Publication date: Dec 03, 2021

How to cite this record

Michele Pizzochero, Kristiāns Čerņevičs, Gabriela Borin Barin, Shiyong Wang, Pascal Ruffieux, Roman Fasel, Oleg V. Yazyev, Quantum electronic transport across ‘bite’ defects in graphene nanoribbons, Materials Cloud Archive 2021.208 (2021), https://doi.org/10.24435/materialscloud:3v-0q


On-surface synthesis has recently emerged as an effective route towards the atomically precise fabrication of graphene nanoribbons (GNRs) of controlled topologies and widths.
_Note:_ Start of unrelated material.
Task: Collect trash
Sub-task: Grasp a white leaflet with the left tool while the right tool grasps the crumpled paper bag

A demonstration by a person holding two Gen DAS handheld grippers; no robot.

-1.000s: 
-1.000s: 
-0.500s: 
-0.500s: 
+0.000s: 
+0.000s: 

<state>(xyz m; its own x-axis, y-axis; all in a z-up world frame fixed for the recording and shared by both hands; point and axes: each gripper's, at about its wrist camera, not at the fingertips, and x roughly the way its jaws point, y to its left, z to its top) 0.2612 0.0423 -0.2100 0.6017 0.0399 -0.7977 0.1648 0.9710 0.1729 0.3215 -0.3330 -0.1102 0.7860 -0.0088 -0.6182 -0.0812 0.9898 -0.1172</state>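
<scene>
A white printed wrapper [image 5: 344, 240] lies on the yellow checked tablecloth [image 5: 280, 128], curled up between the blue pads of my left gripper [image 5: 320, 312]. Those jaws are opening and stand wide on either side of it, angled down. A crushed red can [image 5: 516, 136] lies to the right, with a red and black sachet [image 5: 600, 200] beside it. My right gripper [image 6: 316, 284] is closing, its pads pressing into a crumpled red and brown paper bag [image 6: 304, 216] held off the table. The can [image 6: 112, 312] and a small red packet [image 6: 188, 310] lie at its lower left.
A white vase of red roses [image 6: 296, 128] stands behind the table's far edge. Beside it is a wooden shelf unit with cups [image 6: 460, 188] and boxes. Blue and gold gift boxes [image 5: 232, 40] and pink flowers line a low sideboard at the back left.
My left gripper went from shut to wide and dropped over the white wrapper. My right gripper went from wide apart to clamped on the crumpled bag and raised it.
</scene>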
However, whether and to what degree structural disorder occurs in the resulting samples is a crucial issue for prospective applications that remains to be explored. Here, we experimentally visualize ubiquitous missing benzene rings at the edges of 9-atom wide armchair nanoribbons that form upon cleavage of phenyl groups in the precursor molecules. These defects are referred to as ‘bite’ defects. First, we address their density and spatial distribution on the basis of scanning tunnelling microscopy and find that they exhibit a strong tendency to aggregate. Next, we explore their effect on the quantum charge transport from first-principles calculations, revealing that such imperfections substantially disrupt the conduction properties at the band edges. Finally, we generalize our theoretical findings to wider nanoribbons in a systematic manner, hence establishing practical guidelines to minimize the detrimental role of such defects on the charge transport. Overall, our work portrays a detailed picture of ‘bite’ defects in bottom-up armchair GNRs and assesses their effect on the performance of carbon-based nanoelectronic devices.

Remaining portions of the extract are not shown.